The Centers for Medicare and Medicaid Services (CMS) added a new designation to identify which hospitals are “Birthing-Friendly”—a label it will begin adding to qualifying hospitals in fall 2023.

The designation aims to reduce maternal mortality and complications in the US; maternal mortality rose by 25% in 2020, and Black women die at nearly three times the rates of white women, according to a CDC report from February. The US ranked last in maternal mortality that year compared to 10 other high-income countries, according to the Commonwealth Fund.

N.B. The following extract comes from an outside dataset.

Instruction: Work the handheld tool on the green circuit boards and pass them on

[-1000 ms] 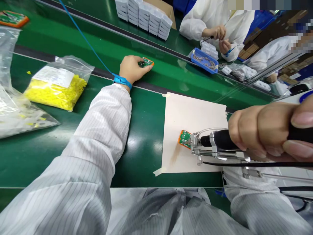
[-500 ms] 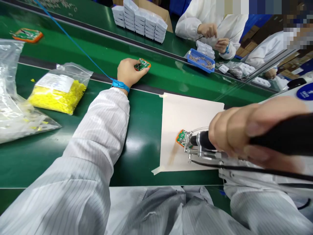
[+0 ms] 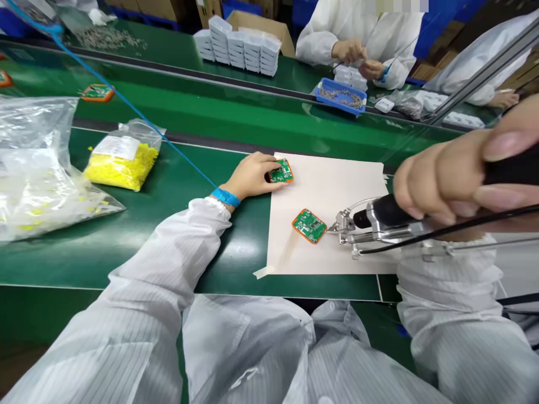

To earn the designation, CMS said, hospitals must participate in a statewide or national collaborative program where medical teams and public health leaders work together to improve care quality for birthing parents and babies. Hospitals that opt in qualify for an operating payment rate increase of 4.3%, a much-needed boost for hospitals struggling with profitability in the wake of the Covid-19 pandemic and inflation.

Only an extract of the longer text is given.